■ Problem details
This exercise asks for every line of the material that includes the word "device".

■ Dataset content
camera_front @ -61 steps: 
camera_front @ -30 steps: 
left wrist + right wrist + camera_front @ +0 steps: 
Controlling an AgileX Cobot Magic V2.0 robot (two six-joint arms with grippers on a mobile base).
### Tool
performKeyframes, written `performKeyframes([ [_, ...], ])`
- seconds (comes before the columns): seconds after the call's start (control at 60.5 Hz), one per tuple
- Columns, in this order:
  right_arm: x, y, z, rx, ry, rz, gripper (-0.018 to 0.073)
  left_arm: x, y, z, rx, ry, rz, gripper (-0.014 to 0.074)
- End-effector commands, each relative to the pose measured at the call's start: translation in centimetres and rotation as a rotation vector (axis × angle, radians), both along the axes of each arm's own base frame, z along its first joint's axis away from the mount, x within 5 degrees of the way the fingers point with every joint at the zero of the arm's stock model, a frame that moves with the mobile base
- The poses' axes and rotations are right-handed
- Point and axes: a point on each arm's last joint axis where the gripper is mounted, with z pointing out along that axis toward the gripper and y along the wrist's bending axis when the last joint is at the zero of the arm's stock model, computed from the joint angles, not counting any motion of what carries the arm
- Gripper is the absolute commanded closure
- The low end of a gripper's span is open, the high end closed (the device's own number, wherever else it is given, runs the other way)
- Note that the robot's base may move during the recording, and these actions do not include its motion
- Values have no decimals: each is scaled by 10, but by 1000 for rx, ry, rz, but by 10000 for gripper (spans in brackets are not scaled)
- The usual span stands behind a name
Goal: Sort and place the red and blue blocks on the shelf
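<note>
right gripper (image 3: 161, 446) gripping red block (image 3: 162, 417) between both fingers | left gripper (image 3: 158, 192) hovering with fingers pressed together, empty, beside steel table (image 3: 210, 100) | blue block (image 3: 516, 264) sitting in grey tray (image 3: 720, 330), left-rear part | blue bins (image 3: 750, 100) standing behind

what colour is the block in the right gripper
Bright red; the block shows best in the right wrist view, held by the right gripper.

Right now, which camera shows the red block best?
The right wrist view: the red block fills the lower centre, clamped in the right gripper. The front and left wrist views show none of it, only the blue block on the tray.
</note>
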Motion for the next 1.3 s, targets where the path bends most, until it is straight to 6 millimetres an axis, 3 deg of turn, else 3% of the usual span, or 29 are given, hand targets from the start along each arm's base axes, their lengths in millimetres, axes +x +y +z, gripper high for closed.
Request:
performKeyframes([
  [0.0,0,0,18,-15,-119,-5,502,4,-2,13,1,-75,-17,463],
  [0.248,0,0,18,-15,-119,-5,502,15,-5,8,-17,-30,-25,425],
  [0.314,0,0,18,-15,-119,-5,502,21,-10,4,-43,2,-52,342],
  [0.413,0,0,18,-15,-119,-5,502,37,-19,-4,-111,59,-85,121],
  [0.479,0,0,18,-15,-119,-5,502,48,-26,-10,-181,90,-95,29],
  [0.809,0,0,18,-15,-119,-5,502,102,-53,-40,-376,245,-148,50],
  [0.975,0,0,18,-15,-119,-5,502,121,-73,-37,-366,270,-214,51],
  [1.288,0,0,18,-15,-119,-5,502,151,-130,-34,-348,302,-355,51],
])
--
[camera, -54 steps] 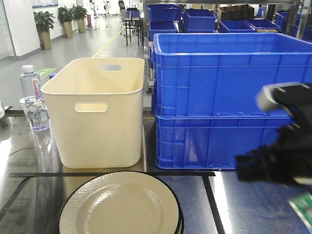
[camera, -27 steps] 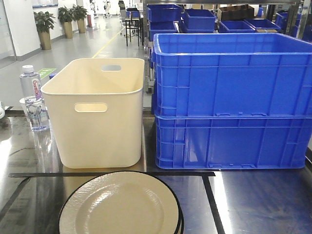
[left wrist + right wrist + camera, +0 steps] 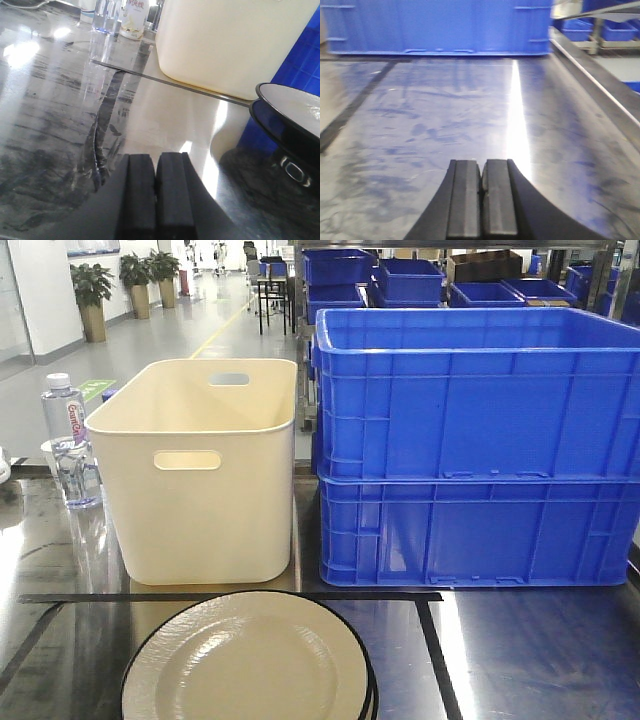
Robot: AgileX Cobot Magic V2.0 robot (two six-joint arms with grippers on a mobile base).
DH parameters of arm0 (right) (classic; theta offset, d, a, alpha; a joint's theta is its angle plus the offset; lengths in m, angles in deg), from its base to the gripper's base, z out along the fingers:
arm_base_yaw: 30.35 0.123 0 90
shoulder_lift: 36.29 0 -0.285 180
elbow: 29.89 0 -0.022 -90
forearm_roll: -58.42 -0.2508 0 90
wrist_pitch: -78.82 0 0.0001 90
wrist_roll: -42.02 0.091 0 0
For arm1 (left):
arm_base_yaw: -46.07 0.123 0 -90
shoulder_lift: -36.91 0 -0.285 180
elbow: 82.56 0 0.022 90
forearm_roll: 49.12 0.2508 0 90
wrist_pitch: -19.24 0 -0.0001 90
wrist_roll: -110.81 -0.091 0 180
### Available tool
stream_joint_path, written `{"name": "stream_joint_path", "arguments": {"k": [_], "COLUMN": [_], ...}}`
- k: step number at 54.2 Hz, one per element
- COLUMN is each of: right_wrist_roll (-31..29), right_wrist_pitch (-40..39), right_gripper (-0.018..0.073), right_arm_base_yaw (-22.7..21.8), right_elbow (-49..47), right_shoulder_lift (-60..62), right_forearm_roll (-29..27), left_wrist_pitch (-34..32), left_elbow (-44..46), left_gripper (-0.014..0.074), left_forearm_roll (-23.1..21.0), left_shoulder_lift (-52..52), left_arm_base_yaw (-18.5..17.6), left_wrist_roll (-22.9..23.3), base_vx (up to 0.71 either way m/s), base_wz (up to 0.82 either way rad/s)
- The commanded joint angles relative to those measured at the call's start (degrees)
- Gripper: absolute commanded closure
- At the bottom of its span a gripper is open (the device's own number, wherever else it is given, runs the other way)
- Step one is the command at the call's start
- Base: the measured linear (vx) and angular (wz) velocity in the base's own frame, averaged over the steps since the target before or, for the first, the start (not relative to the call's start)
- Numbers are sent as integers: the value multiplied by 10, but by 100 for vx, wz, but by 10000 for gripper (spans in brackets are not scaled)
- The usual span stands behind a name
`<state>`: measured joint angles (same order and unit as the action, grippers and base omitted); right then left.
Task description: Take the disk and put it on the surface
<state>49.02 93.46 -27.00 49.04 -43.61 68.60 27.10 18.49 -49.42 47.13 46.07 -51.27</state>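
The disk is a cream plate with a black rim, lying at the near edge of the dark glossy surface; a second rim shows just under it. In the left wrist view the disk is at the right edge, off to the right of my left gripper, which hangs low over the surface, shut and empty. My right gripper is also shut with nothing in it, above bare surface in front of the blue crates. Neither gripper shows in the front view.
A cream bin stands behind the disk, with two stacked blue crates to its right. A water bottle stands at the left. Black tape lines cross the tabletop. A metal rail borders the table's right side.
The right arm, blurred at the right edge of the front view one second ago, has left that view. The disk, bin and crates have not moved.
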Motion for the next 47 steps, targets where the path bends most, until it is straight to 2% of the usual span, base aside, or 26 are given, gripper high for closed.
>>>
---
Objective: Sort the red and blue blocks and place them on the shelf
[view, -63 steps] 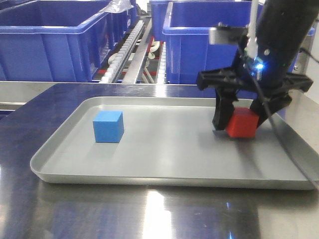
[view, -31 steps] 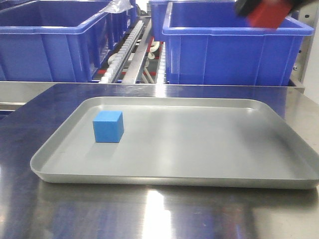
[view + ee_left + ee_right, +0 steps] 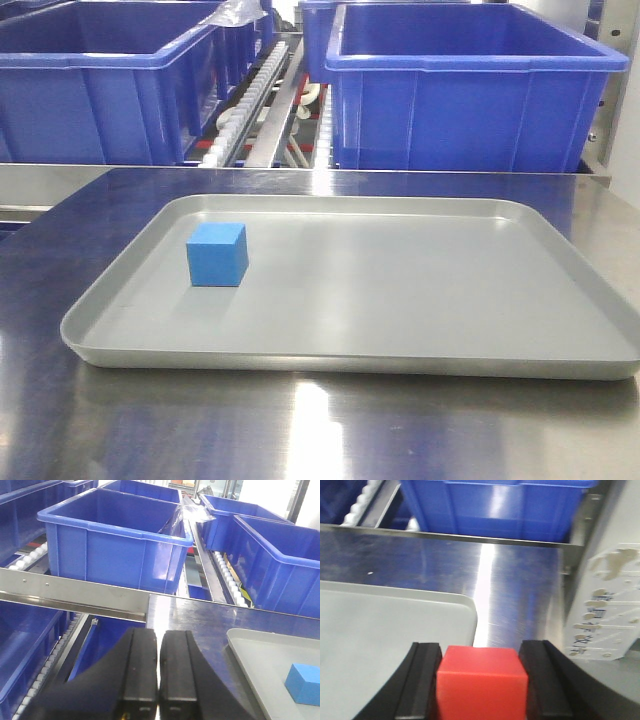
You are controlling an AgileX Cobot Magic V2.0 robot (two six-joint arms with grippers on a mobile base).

■ Answer to this problem
- The low end of a gripper's span is open, the high end closed (the device's own number, wherever else it is given, runs the other way)
- At the bottom of its span a gripper is open (the device's own number, wherever else it is given, runs the other way)

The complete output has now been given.